Items listed in a dataset:
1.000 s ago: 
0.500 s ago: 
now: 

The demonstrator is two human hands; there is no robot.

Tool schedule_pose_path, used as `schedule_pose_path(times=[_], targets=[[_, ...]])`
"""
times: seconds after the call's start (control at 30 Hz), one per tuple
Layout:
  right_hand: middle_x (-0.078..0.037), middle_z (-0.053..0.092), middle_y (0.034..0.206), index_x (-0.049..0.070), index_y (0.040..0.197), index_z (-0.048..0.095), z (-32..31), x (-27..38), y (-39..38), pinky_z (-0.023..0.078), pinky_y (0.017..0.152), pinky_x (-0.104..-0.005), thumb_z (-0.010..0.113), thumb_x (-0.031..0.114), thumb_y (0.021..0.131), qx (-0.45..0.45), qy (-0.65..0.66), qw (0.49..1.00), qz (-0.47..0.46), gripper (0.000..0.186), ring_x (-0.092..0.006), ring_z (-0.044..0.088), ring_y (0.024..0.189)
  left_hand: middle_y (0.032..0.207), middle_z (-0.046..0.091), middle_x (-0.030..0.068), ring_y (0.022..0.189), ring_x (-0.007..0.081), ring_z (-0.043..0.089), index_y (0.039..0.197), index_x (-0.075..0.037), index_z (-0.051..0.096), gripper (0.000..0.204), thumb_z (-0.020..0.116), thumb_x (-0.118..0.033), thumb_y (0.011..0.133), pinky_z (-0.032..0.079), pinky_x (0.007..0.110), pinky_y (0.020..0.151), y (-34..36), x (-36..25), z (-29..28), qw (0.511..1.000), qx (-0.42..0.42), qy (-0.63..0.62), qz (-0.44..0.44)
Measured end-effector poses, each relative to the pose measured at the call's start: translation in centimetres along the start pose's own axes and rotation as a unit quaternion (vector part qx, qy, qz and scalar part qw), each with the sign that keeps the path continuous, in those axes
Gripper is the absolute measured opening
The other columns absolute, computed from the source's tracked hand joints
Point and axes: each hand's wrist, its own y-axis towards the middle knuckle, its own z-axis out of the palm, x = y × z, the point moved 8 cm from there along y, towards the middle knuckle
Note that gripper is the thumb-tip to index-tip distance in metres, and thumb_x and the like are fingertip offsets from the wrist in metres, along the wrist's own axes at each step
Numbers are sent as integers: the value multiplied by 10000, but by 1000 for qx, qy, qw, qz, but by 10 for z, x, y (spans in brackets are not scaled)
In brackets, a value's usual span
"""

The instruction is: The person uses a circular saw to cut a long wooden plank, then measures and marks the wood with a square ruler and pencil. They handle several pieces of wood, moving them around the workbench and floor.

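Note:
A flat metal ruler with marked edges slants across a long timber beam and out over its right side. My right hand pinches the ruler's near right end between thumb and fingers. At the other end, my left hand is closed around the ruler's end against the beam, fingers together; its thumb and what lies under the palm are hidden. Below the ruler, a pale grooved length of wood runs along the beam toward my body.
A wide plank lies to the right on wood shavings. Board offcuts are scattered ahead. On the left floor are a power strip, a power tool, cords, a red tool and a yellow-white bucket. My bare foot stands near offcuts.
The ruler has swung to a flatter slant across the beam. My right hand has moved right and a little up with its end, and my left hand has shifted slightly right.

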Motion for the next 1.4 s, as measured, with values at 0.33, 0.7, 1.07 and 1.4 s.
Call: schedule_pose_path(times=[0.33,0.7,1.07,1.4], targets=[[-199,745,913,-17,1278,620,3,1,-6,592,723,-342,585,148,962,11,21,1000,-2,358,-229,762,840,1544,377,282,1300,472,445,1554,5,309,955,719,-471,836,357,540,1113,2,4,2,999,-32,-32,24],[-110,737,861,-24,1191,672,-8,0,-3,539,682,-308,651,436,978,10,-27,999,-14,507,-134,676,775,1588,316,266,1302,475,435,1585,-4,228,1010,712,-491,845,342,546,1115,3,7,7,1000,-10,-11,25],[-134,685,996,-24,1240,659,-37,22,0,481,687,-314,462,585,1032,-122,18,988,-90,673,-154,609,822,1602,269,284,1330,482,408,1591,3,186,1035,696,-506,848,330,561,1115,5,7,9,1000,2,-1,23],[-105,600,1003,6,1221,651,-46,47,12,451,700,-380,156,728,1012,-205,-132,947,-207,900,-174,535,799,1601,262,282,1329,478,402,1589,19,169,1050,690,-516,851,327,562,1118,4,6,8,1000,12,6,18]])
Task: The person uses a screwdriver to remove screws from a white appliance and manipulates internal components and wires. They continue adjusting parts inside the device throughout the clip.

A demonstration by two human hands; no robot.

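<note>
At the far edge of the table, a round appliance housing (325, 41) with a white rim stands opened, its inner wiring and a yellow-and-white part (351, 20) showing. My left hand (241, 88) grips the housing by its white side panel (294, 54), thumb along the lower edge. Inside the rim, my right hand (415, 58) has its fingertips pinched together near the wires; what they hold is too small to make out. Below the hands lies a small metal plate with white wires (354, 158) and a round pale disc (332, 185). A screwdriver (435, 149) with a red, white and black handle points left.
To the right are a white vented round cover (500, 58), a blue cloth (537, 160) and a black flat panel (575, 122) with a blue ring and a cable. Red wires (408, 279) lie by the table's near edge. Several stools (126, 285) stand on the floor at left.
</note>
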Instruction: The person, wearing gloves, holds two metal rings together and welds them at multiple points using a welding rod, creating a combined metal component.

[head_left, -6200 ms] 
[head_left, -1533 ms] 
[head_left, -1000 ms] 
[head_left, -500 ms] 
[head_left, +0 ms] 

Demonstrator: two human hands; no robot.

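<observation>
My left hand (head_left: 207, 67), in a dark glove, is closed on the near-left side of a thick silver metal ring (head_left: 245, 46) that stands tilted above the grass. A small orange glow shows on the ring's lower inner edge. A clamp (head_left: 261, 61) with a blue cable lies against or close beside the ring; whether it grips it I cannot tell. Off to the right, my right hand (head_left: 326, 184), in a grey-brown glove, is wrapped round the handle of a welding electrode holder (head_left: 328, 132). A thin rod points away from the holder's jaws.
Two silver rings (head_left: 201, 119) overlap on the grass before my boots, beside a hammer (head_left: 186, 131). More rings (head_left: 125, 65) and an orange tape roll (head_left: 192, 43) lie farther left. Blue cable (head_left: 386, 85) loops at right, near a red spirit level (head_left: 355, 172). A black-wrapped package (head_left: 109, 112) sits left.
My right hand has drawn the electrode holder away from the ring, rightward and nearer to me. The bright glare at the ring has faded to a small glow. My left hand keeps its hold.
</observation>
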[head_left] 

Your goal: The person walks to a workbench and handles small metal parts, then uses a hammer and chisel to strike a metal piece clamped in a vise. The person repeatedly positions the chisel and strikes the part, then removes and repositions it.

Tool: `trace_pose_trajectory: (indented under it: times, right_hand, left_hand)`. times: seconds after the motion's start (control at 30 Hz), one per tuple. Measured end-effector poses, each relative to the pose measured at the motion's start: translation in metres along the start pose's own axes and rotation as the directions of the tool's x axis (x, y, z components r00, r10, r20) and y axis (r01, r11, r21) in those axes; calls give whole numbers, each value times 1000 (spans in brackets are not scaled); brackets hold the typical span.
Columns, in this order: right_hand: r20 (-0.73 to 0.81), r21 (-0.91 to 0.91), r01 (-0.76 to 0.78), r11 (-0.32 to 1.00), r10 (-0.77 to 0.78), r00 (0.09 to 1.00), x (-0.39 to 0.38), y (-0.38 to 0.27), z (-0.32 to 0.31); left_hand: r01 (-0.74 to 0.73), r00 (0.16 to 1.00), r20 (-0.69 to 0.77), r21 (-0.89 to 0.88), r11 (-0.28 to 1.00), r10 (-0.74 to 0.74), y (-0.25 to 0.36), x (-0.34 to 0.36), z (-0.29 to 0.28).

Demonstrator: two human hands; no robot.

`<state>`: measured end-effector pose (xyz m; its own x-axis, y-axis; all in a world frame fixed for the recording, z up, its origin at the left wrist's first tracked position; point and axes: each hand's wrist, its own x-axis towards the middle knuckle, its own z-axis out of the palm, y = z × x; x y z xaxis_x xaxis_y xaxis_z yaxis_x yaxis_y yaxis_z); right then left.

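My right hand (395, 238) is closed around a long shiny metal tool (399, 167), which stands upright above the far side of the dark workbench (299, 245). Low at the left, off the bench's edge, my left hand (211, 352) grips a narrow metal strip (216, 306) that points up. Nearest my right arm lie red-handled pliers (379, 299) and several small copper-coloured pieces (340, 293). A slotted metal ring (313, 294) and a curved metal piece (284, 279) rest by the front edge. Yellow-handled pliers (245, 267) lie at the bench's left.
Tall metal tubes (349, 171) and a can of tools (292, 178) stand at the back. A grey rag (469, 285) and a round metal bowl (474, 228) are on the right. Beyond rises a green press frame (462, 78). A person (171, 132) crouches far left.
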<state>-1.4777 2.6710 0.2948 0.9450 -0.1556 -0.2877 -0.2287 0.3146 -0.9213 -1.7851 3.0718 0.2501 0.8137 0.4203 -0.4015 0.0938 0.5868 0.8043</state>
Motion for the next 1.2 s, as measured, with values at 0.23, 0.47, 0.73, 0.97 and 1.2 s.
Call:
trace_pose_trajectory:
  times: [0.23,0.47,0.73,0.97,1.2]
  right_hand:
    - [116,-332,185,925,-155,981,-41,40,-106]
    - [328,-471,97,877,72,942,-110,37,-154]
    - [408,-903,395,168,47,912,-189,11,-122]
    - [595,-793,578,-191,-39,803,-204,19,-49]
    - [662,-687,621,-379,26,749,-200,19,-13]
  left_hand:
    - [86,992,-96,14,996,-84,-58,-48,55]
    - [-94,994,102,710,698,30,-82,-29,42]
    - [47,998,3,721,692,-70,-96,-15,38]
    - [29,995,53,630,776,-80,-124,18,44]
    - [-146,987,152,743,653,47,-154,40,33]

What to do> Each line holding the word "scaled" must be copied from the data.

Answer space>
Numbers are sent as integers: the value multiplied by 10000, but by 1000 for qx, qy, qw, qz, but by 10 for z, x, y (spans in brackets are not scaled)
Tool: `trace_pose_trajectory: (indented under it: times, right_hand, left_hand)`. times: seconds after the motion's start (control at 30 Hz), one per tuple. Measured end-effector poses, each relative to the pose measured at the motion's start: translation in metres along the start pose's own axes and rotation as the directions of the tool's x axis (x, y, z components r00, r10, r20) and y axis (r01, r11, r21) in those axes; calls give whole numbers, each value times 1000 (spans in brackets are not scaled); brackets hold the typical span.

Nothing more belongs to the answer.